►

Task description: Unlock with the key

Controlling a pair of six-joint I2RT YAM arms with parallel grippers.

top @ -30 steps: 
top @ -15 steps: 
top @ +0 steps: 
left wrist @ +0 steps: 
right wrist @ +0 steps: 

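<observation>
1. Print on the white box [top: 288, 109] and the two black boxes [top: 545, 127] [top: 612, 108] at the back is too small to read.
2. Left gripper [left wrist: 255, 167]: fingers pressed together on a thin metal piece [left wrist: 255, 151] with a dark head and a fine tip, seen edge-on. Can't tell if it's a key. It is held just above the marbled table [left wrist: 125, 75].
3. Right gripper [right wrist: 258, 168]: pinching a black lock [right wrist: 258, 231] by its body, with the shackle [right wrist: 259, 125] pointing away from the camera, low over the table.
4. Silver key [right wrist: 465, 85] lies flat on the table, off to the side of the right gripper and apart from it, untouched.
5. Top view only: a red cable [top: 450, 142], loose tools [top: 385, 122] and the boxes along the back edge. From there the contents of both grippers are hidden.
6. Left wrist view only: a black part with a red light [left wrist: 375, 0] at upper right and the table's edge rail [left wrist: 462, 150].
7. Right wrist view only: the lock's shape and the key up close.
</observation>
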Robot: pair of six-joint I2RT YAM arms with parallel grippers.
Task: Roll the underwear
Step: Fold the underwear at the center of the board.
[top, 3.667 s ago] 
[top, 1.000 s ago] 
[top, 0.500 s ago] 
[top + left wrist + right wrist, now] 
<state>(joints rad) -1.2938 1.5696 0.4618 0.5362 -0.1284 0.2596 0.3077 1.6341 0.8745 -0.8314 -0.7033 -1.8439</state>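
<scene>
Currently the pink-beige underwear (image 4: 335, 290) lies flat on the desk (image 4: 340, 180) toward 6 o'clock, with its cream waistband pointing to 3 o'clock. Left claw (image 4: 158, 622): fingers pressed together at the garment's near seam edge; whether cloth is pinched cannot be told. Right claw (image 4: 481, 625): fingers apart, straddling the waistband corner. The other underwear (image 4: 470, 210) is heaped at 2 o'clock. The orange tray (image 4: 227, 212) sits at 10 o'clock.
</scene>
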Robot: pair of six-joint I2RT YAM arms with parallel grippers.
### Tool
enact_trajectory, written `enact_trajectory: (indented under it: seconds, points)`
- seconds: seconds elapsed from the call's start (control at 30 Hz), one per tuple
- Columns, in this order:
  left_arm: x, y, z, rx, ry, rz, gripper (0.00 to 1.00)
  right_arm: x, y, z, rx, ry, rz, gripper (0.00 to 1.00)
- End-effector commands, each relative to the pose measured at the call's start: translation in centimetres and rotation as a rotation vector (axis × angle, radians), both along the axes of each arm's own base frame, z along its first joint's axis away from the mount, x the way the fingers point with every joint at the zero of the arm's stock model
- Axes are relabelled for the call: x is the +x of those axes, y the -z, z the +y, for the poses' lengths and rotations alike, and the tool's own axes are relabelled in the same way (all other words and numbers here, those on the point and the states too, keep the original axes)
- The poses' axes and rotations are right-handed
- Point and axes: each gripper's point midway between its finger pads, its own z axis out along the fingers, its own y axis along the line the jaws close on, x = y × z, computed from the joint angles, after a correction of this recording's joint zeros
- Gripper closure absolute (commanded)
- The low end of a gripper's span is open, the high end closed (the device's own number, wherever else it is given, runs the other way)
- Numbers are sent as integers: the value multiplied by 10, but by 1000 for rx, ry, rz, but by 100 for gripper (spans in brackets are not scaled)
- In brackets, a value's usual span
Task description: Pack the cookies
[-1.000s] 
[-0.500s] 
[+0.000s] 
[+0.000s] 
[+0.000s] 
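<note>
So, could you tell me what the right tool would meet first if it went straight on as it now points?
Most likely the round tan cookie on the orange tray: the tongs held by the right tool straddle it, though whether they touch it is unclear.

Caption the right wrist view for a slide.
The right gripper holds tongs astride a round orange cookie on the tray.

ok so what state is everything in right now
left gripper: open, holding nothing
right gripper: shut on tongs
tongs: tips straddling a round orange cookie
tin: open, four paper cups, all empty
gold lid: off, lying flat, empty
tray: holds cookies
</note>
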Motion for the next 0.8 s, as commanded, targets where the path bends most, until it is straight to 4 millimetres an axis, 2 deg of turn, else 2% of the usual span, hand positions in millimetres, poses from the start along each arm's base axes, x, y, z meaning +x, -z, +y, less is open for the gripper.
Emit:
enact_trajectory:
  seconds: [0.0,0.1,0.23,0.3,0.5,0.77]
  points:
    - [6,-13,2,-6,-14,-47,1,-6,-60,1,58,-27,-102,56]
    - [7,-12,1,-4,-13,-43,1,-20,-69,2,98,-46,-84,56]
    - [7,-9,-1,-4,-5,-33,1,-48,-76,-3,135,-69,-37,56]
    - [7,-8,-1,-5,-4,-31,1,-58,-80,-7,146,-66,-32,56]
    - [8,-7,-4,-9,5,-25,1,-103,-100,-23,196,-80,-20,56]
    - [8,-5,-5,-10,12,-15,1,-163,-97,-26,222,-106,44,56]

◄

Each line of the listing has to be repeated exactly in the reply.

- [SOLUTION FOR THIS EXERCISE]
Task description: Unlock with the key

Controlling a pair of six-joint I2RT YAM arms with parallel grippers.

top @ -30 steps: 
top @ -15 steps: 
top @ +0 steps: 
left wrist @ +0 steps: 
right wrist @ +0 steps: 

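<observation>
1. Print on the white box [top: 288, 109] and the two black boxes [top: 545, 127] [top: 612, 108] at the back is too small to read.
2. Left gripper [left wrist: 255, 167]: fingers pressed together on a thin metal piece [left wrist: 255, 151] with a dark head and a fine tip, seen edge-on. Can't tell if it's a key. It is held just above the marbled table [left wrist: 125, 75].
3. Right gripper [right wrist: 258, 168]: pinching a black lock [right wrist: 258, 231] by its body, with the shackle [right wrist: 259, 125] pointing away from the camera, low over the table.
4. Silver key [right wrist: 465, 85] lies flat on the table, off to the side of the right gripper and apart from it, untouched.
5. Top view only: a red cable [top: 450, 142], loose tools [top: 385, 122] and the boxes along the back edge. From there the contents of both grippers are hidden.
6. Left wrist view only: a black part with a red light [left wrist: 375, 0] at upper right and the table's edge rail [left wrist: 462, 150].
7. Right wrist view only: the lock's shape and the key up close.
</observation>
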Robot: pair of six-joint I2RT YAM arms with parallel grippers.
Task: Roll the underwear
Step: Fold the underwear at the center of the board.
[top, 3.667 s ago] 
[top, 1.000 s ago] 
[top, 0.500 s ago] 
[top + left wrist + right wrist, now] 
<state>(joints rad) -1.2938 1.5696 0.4618 0.5362 -0.1284 0.2596 0.3077 1.6341 0.8745 -0.8314 -0.7033 -1.8439</state>
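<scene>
Currently the pink-beige underwear (image 4: 335, 290) lies flat on the desk (image 4: 340, 180) toward 6 o'clock, with its cream waistband pointing to 3 o'clock. Left claw (image 4: 158, 622): fingers pressed together at the garment's near seam edge; whether cloth is pinched cannot be told. Right claw (image 4: 481, 625): fingers apart, straddling the waistband corner. The other underwear (image 4: 470, 210) is heaped at 2 o'clock. The orange tray (image 4: 227, 212) sits at 10 o'clock.
</scene>
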Robot: pair of six-joint I2RT YAM arms with parallel grippers.
### Tool
enact_trajectory, written `enact_trajectory: (indented under it: seconds, points)`
- seconds: seconds elapsed from the call's start (control at 30 Hz), one per tuple
- Columns, in this order:
  left_arm: x, y, z, rx, ry, rz, gripper (0.00 to 1.00)
  right_arm: x, y, z, rx, ry, rz, gripper (0.00 to 1.00)
- End-effector commands, each relative to the pose measured at the call's start: translation in centimetres and rotation as a rotation vector (axis × angle, radians), both along the axes of each arm's own base frame, z along its first joint's axis away from the mount, x the way the fingers point with every joint at the zero of the arm's stock model
- Axes are relabelled for the call: x is the +x of those axes, y the -z, z the +y, for the poses' lengths and rotations alike, and the tool's own axes are relabelled in the same way (all other words and numbers here, those on the point and the states too, keep the original axes)
- The poses' axes and rotations are right-handed
- Point and axes: each gripper's point midway between its finger pads, its own z axis out along the fingers, its own y axis along the line the jaws close on, x = y × z, computed from the joint angles, after a correction of this recording's joint zeros
- Gripper closure absolute (commanded)
- The low end of a gripper's span is open, the high end closed (the device's own number, wherever else it is given, runs the other way)
- Numbers are sent as integers: the value multiplied by 10, but by 1000 for rx, ry, rz, but by 100 for gripper (spans in brackets are not scaled)
- In brackets, a value's usual span
Task description: Pack the cookies
[-1.000s] 
[-0.500s] 
[+0.000s] 
[+0.000s] 
[+0.000s] 
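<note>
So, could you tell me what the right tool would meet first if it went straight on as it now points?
Most likely the round tan cookie on the orange tray: the tongs held by the right tool straddle it, though whether they touch it is unclear.

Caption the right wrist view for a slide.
The right gripper holds tongs astride a round orange cookie on the tray.

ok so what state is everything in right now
left gripper: open, holding nothing
right gripper: shut on tongs
tongs: tips straddling a round orange cookie
tin: open, four paper cups, all empty
gold lid: off, lying flat, empty
tray: holds cookies
</note>
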Motion for the next 0.8 s, as commanded, targets where the path bends most, until it is straight to 4 millimetres an axis, 2 deg of turn, else 2% of the usual span, hand positions in millimetres, poses from the start along each arm's base axes, x, y, z meaning +x, -z, +y, less is open for the gripper.
Emit:
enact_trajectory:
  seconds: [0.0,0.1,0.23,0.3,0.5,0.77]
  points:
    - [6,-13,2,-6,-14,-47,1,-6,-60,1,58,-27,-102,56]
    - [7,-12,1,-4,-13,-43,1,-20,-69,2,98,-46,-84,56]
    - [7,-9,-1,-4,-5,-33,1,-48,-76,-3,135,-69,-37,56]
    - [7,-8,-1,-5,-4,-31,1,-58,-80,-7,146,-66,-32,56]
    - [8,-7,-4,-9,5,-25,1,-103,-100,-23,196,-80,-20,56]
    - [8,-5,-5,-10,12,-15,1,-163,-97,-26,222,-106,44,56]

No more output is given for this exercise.